> [Exercise requirements] Could you retype the whole listing, word for word?

> [Stored data]

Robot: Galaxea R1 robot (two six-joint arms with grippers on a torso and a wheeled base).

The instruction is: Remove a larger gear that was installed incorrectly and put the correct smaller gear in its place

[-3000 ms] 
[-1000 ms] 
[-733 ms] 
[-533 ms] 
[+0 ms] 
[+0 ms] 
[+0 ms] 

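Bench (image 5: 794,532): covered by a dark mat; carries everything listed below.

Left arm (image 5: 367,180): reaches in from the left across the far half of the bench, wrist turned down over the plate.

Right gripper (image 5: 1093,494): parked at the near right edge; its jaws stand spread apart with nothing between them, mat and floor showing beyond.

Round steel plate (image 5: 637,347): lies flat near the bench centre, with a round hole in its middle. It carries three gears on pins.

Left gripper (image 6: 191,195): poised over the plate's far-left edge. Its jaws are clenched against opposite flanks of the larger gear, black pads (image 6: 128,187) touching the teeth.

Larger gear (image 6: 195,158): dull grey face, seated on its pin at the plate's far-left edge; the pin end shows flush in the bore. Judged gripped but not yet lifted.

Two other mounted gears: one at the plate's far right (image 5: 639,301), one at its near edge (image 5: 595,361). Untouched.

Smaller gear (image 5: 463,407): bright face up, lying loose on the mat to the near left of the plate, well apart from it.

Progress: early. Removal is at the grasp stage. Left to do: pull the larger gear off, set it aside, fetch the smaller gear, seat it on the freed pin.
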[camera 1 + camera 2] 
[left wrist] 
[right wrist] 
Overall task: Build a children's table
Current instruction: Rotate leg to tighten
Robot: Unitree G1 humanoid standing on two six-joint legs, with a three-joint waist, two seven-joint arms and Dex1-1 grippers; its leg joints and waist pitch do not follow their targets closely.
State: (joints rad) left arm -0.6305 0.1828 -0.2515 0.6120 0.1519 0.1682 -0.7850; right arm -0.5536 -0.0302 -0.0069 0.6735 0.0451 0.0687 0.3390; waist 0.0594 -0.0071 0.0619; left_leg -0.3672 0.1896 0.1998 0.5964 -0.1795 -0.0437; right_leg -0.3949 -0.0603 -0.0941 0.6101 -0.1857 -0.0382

> [Answer space]
Robot: Galaxea R1 robot (two six-joint arms with grippers on a torso and a wheeled base).

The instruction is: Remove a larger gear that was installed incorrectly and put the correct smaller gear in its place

[-3000 ms] 
[-1000 ms] 
[-733 ms] 
[-533 ms] 
[+0 ms] 
[+0 ms] 
[+0 ms] 

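Bench (image 5: 794,532): covered by a dark mat; carries everything listed below.

Left arm (image 5: 367,180): reaches in from the left across the far half of the bench, wrist turned down over the plate.

Right gripper (image 5: 1093,494): parked at the near right edge; its jaws stand spread apart with nothing between them, mat and floor showing beyond.

Round steel plate (image 5: 637,347): lies flat near the bench centre, with a round hole in its middle. It carries three gears on pins.

Left gripper (image 6: 191,195): poised over the plate's far-left edge. Its jaws are clenched against opposite flanks of the larger gear, black pads (image 6: 128,187) touching the teeth.

Larger gear (image 6: 195,158): dull grey face, seated on its pin at the plate's far-left edge; the pin end shows flush in the bore. Judged gripped but not yet lifted.

Two other mounted gears: one at the plate's far right (image 5: 639,301), one at its near edge (image 5: 595,361). Untouched.

Smaller gear (image 5: 463,407): bright face up, lying loose on the mat to the near left of the plate, well apart from it.

Progress: early. Removal is at the grasp stage. Left to do: pull the larger gear off, set it aside, fetch the smaller gear, seat it on the freed pin.
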[camera 1 + camera 2] 
[left wrist] 
[right wrist] 
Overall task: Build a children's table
Current instruction: Rotate leg to tighten
Robot: Unitree G1 humanoid standing on two six-joint legs, with a three-joint waist, two seven-joint arms and Dex1-1 grippers; its leg joints and waist pitch do not follow their targets closely.
State: (joints rad) left arm -0.6305 0.1828 -0.2515 0.6120 0.1519 0.1682 -0.7850; right arm -0.5536 -0.0302 -0.0069 0.6735 0.0451 0.0687 0.3390; waist 0.0594 -0.0071 0.0619; left_leg -0.3672 0.1896 0.1998 0.5964 -0.1795 -0.0437; right_leg -0.3949 -0.0603 -0.0941 0.6101 -0.1857 -0.0382

The exercise requires nothing more.